Page MenuHomeSoftware Heritage

Deal with IRIs
Closed, MigratedEdits Locked

Description

Currently, origins in the archive are identified by their IRI, such as this one: https://archive.softwareheritage.org/browse/origin/https://gitorious.org/systemy-zdarzeniowe%C4%85%C5%9B%C4%87/systemy-zdarzeniowe-gitorious-wiki.git/directory/

However, database schemas (origin-related tables and skipped_content), variables (grep -Ri url swh-environment/*/swh), APIs (origin-related tables and skipped_content for swh-storage, all origin arguments of swh-web), specifications, and documentation refer to them as URLs.

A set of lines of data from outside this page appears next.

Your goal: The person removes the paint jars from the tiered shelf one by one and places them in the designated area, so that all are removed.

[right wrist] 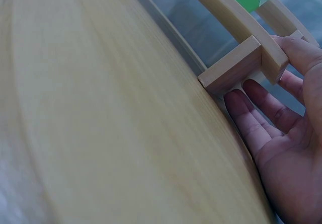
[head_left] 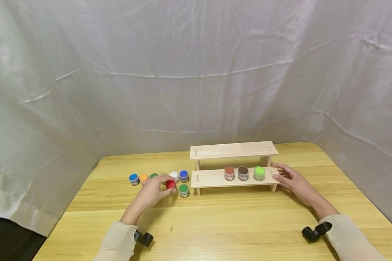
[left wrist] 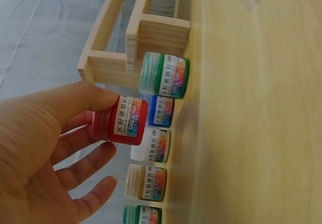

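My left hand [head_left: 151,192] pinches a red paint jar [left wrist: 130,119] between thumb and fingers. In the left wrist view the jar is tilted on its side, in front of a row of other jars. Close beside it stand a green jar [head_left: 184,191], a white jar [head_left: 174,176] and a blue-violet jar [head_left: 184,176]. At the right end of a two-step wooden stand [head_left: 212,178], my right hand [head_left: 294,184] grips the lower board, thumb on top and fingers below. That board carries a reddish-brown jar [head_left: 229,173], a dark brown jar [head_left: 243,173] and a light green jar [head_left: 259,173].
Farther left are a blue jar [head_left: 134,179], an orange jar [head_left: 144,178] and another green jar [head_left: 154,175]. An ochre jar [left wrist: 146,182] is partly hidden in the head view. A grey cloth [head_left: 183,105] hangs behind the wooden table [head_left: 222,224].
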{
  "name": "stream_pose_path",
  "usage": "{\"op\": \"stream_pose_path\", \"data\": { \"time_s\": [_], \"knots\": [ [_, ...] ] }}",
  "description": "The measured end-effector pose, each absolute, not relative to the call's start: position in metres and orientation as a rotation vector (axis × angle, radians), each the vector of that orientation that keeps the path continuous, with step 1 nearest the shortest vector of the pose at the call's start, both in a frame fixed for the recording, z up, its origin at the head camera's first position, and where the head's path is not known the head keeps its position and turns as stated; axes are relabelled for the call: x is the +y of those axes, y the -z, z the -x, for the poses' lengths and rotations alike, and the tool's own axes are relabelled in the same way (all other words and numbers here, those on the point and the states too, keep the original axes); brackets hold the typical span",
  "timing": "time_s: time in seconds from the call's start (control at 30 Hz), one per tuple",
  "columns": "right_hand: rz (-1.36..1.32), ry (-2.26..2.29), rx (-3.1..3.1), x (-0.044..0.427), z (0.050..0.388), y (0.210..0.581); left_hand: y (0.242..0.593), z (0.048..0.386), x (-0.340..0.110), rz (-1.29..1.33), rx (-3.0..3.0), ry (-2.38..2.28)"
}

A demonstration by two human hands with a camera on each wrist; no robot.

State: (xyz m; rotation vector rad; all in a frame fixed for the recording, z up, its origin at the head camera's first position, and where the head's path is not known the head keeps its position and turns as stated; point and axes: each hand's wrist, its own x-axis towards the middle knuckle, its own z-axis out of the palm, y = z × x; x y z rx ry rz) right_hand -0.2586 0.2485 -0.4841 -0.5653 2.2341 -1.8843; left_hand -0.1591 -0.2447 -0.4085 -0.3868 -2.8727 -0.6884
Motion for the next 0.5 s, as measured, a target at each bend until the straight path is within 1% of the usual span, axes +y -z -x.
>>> {"op": "stream_pose_path", "data": {
  "time_s": [0.17,0.5],
  "knots": [
    [0.559,1.867,2.26,0.249,0.259,0.484,0.413,0.159,-0.245,0.377,-2.907,0.718],
    [0.57,1.868,2.269,0.249,0.26,0.486,0.422,0.162,-0.246,0.453,-2.934,0.685]
  ]
}}
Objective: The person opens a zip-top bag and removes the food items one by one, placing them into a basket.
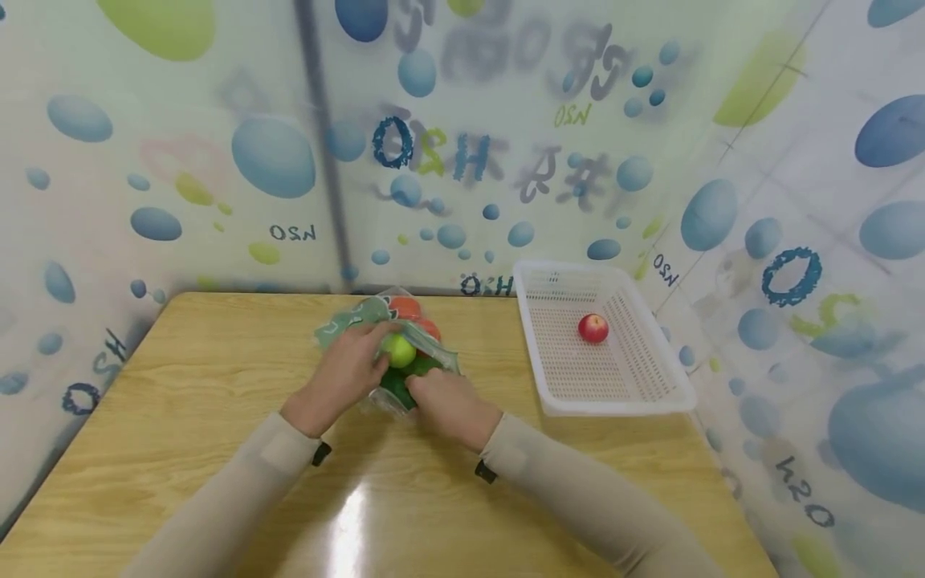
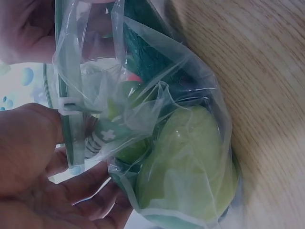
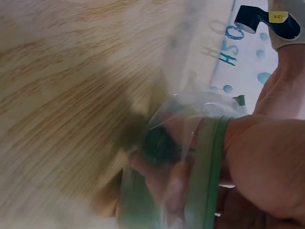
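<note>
A clear zip bag with green print [image 1: 354, 313] lies on the table, full of produce. My left hand [image 1: 350, 365] pinches the rim of its mouth near the white slider [image 2: 71, 106]. My right hand [image 1: 451, 405] reaches into the mouth, and its fingers, seen through the plastic, curl round a dark green cucumber [image 3: 159, 145]. Between the hands shows a bright green round fruit [image 1: 400, 351]. Orange-red round pieces [image 1: 405, 307] sit at the bag's far side. In the left wrist view a pale green, pear-shaped piece [image 2: 186, 167] presses against the plastic.
A white perforated basket [image 1: 535, 345] stands at the back right of the wooden table [image 1: 238, 345], with one red apple [image 1: 593, 328] inside. Patterned curtains [image 1: 448, 209] hang behind the table and at its sides.
</note>
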`<state>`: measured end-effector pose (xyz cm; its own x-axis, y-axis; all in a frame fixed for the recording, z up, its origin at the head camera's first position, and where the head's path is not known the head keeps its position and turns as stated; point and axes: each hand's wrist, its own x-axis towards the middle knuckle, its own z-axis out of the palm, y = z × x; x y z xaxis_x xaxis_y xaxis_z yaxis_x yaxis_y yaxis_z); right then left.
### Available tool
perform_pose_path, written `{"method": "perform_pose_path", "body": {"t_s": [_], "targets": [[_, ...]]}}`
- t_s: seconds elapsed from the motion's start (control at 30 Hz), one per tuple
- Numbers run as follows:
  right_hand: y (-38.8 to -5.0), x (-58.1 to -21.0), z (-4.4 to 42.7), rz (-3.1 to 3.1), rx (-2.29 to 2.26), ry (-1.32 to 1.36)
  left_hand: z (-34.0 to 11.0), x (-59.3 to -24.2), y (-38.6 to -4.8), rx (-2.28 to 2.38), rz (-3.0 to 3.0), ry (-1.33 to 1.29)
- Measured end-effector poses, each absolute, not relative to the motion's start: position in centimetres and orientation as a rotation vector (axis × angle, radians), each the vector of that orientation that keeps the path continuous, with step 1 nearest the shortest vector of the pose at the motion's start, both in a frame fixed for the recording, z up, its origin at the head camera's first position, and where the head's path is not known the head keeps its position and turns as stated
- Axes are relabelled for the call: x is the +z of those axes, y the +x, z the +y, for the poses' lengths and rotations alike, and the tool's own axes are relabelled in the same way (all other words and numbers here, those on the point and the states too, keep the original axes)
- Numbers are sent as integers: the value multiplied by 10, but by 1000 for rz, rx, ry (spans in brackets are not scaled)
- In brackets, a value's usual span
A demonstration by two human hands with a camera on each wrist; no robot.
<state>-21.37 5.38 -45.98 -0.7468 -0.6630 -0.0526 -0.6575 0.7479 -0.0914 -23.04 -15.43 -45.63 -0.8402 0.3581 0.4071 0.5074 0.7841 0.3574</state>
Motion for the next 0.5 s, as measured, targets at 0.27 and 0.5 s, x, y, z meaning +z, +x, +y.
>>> {"method": "perform_pose_path", "body": {"t_s": [0.27, 0.5], "targets": [[-208, -453, 55, 2900, -122, -1102, -153, -453, -228, -644, -2682, -663], [-205, -447, 57, 2904, -234, -1127, -153, -450, -232, -657, -2744, -647]]}}
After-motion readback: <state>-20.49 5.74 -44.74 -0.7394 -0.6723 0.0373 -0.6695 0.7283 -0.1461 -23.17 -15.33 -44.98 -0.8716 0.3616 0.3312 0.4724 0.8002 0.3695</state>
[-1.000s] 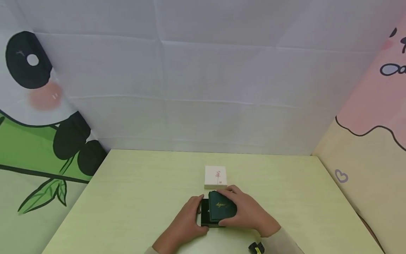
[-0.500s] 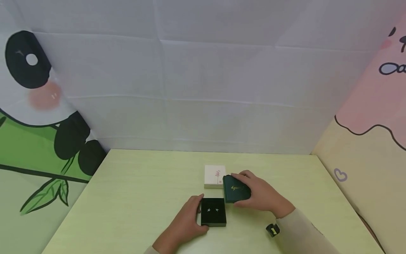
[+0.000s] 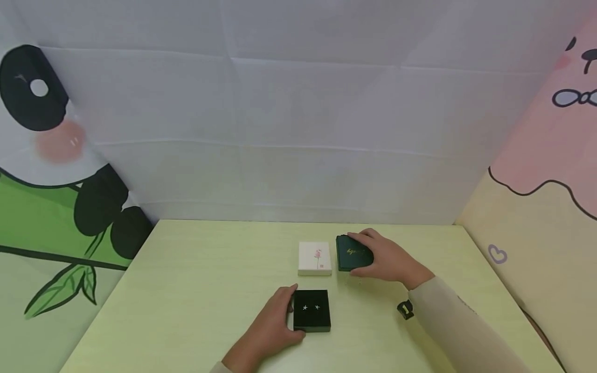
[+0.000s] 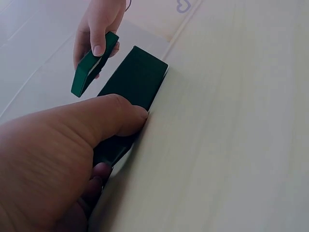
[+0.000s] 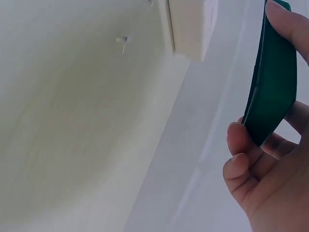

IMO, the easiest solution would be to keep the current format and names, and just update the specifications/documentation to mention they are actually IRIs

Event Timeline

vlorentz triaged this task as Normal priority.Jan 30 2020, 4:26 PM
vlorentz created this task.

I'm fine with switching to IRIs in the doc, just please expand what it means on first use (with a mention like "they are like URIs but"), as I don't think the acronym is that well-known yet, especially in the US.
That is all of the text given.